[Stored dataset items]
***
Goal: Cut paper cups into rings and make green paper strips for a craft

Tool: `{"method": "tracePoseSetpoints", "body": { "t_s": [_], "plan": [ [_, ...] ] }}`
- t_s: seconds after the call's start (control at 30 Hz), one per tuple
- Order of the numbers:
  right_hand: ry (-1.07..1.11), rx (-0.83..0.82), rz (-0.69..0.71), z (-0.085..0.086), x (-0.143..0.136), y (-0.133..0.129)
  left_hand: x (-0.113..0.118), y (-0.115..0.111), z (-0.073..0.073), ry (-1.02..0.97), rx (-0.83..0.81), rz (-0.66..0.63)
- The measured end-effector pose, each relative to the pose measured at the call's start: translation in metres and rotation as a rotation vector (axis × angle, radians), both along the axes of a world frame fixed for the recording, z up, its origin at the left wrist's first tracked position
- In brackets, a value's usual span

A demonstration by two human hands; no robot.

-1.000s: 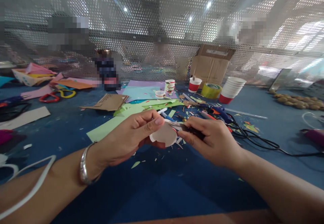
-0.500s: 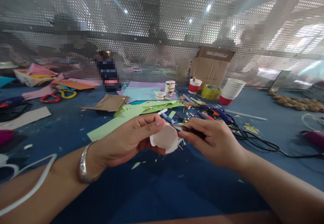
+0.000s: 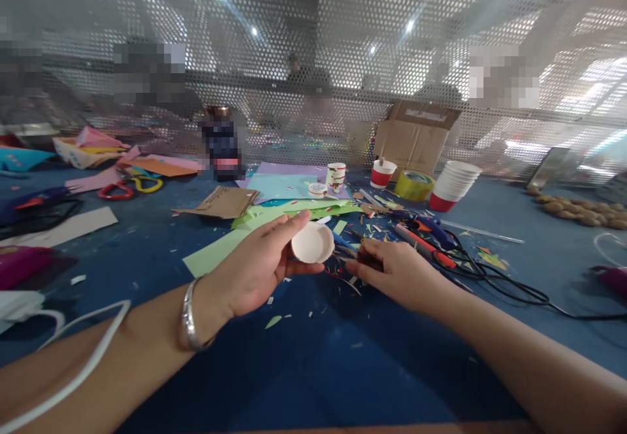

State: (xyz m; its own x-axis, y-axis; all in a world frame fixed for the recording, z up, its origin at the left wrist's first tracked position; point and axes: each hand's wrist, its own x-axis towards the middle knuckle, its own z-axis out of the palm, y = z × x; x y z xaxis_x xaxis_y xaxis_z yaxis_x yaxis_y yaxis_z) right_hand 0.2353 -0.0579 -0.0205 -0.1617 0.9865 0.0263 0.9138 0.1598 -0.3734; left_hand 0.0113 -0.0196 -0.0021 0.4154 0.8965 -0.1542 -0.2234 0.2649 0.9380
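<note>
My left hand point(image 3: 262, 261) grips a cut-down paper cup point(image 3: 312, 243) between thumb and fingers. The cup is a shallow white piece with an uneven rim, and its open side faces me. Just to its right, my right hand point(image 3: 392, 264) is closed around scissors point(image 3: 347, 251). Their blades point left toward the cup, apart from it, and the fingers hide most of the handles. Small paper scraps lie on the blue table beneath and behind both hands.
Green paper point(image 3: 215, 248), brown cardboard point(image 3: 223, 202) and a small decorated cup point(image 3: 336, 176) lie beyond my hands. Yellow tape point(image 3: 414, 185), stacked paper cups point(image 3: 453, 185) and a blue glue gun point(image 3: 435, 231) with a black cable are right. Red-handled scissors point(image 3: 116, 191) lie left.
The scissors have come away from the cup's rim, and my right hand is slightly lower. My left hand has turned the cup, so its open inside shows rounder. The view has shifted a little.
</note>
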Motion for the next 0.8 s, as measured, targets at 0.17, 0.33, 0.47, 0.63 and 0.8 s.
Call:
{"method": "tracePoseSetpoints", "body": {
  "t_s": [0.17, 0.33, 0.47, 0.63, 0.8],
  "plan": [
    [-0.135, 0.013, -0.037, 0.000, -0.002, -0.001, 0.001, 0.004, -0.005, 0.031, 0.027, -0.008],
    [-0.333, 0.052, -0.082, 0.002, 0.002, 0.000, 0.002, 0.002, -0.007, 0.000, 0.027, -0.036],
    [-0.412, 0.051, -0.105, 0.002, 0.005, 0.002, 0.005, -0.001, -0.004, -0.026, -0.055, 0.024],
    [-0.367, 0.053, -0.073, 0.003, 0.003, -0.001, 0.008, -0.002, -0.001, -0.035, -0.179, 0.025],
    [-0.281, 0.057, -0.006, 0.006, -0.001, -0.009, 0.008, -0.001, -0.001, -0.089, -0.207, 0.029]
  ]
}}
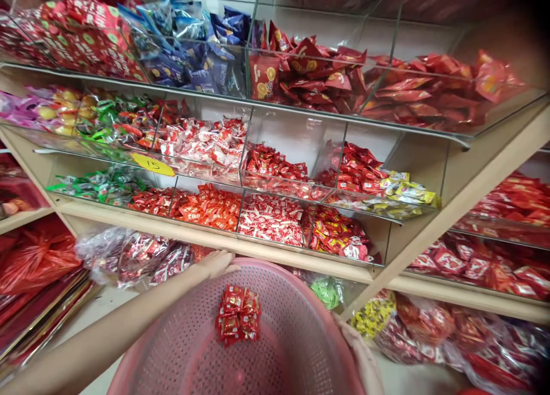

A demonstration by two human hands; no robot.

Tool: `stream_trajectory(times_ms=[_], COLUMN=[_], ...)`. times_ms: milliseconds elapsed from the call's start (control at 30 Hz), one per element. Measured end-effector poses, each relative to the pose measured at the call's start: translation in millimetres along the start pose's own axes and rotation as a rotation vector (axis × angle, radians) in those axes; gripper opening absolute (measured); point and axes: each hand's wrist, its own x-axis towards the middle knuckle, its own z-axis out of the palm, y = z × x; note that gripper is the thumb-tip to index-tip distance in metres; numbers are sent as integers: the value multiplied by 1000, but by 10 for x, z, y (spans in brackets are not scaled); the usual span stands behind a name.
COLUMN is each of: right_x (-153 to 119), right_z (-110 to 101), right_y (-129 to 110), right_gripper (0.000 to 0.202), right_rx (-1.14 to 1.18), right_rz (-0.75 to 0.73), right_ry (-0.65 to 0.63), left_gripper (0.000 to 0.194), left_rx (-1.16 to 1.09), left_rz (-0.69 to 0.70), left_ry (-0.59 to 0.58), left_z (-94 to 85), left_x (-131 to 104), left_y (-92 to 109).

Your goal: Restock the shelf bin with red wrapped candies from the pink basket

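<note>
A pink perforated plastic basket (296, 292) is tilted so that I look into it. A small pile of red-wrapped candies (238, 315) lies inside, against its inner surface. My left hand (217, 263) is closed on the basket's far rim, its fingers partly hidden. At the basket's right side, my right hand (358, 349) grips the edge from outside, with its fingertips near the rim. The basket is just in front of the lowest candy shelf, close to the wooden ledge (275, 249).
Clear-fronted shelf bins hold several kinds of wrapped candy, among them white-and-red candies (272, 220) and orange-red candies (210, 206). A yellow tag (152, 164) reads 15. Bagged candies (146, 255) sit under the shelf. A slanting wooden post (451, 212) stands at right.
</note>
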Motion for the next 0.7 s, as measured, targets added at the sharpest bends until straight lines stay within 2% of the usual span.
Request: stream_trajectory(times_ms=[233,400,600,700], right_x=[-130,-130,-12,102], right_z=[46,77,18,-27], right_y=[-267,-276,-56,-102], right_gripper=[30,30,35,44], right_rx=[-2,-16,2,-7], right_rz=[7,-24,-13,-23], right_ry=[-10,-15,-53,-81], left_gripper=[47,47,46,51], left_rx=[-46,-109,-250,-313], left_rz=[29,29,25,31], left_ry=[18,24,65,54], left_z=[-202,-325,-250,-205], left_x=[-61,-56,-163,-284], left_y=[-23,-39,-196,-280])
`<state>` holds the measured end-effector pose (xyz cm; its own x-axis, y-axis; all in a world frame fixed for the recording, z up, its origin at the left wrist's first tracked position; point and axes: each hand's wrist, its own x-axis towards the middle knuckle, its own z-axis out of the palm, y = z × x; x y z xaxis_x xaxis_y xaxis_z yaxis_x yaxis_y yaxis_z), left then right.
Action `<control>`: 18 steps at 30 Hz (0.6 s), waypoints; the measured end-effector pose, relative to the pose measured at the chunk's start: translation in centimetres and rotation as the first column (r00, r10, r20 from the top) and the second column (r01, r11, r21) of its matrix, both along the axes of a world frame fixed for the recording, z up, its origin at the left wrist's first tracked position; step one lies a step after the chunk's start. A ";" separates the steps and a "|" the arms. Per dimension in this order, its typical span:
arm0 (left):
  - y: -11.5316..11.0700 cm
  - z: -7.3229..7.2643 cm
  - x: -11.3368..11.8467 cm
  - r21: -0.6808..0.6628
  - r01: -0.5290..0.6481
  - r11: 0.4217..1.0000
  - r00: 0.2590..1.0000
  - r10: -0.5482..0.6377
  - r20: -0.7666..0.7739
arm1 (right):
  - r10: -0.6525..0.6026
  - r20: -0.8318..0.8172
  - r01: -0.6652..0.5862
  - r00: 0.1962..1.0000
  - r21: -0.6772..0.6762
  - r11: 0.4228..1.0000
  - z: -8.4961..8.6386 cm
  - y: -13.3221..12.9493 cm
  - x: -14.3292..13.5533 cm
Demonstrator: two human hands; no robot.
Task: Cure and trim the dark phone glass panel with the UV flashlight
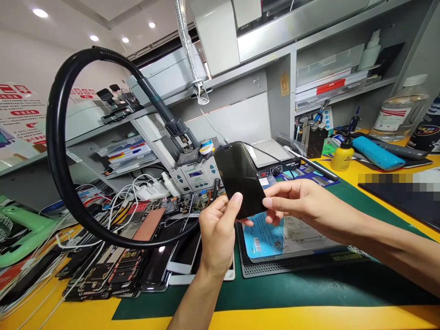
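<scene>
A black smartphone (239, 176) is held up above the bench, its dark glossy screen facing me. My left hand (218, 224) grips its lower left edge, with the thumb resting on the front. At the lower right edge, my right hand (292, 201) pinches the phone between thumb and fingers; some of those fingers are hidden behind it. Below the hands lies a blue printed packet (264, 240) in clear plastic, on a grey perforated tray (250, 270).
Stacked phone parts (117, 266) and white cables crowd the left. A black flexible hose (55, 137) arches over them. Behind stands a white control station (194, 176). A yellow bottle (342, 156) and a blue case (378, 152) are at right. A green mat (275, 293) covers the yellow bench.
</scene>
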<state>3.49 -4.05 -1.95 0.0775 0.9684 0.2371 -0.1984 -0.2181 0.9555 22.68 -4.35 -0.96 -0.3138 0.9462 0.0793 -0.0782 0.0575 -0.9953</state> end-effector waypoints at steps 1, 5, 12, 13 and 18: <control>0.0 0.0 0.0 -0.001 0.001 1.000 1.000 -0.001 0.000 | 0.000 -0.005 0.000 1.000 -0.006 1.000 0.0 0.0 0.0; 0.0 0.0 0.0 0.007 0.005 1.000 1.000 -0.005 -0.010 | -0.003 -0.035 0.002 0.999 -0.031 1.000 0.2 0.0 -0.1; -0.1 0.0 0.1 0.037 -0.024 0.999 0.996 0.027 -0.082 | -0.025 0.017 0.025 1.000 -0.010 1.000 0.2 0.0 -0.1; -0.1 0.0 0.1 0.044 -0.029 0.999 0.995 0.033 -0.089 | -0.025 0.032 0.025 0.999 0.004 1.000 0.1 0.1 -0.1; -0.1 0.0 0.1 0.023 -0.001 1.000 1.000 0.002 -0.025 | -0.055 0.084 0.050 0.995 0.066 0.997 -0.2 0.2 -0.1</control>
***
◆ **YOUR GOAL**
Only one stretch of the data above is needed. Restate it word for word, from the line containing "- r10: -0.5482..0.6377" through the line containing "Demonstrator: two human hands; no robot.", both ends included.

◆ **PROBLEM SOLUTION**
  - r10: -0.5482..0.6377
  - r20: -0.7666..0.7739
arm1 (right):
  - r10: -0.6525..0.6026
  - r20: -0.8318..0.8172
  - r01: -0.6652..0.5862
  - r00: 0.1962..1.0000
  - r21: -0.6772..0.6762
  - r11: 0.4228..1.0000
  - z: -8.4961..8.6386 cm
  - y: -13.3221..12.9493 cm
  - x: -14.3292..13.5533 cm
Demonstrator: two human hands; no robot.

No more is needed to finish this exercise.